Torje Hansen, 14 ans, était le plus jeune participant au camp d’été. Son grand frère a été grièvement blessé, mais Torje a survécu parce qu’il s’est enfui en nageant et a été secouru par un bateau.

Le populisme européen selon Andrea Gjestvang d’Alexandre Festaz

Qu’est-ce que l’Europe populiste ? C’est la question que se pose le projet The Rise of Populism in Europe, coordonné par Fotodok, agence néerlandaise dédiée à la photographie documentaire, et initié par les deux photographes néerlandais Jean-Joseph Stok et Dirk-Jan Visser. Neuf photographes y racontent à travers différents récits leur vision de la montée du populisme sur le Vieux continent. Soutenu et diffusé par Arte sous forme de web série, ce projet a déjà lancé sur la toile plusieurs épisodes composés de clichés accompagnés d’explications audio. Les vrais Finlandais de Rami Hanafi sur le parti politique True Finns (troisième force politique finlandaise réputée pour son euroscepticisme et sa fierté pour la « vraie » culture finlandaise) a ouvert le bal le 28 avril. Tous les lundis, un nouveau reportage est mis en ligne et ce jusqu’aux élections européennes du 22 au 25 mai. Cette semaine, c’est le travail de la photographe Andrea Gjestvang qui est mis à l’honneur.
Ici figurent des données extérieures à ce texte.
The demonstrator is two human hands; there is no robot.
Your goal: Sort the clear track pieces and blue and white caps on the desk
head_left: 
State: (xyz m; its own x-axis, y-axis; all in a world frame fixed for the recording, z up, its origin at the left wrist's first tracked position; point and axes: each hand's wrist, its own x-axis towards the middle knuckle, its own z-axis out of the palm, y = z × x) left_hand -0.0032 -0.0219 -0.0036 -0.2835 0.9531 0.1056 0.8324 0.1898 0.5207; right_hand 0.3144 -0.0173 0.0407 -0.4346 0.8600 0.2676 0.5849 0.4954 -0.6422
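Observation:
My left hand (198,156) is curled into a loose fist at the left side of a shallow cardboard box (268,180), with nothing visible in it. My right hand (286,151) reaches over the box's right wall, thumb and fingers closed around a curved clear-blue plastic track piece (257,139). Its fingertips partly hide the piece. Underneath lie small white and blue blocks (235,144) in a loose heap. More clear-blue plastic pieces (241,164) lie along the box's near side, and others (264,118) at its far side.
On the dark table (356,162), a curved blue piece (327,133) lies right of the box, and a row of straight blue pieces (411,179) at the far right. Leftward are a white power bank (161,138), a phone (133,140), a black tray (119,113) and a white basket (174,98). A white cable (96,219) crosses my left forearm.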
La lauréate de nombreux prix comme le prestigieux Iris d’Or, trophée mondial de la photographie de Sony, a choisi d’ouvrir son objectif sur le visage des survivants de la tuerie d’Utoya. Cette petite île de Norvège où, en 2011, Anders Behring Breivik avait ouvert le feu lors du camp d’été de la Ligue des jeunes travaillistes, tuant soixante-neuf personnes et blessant par balle trente-trois autres. La force de ses clichés réside dans la proximité qu’Andrea Gjestvang entretient avec son sujet. Ces derniers dévoilent avec dignité le visage d’une Europe blessée mais fière.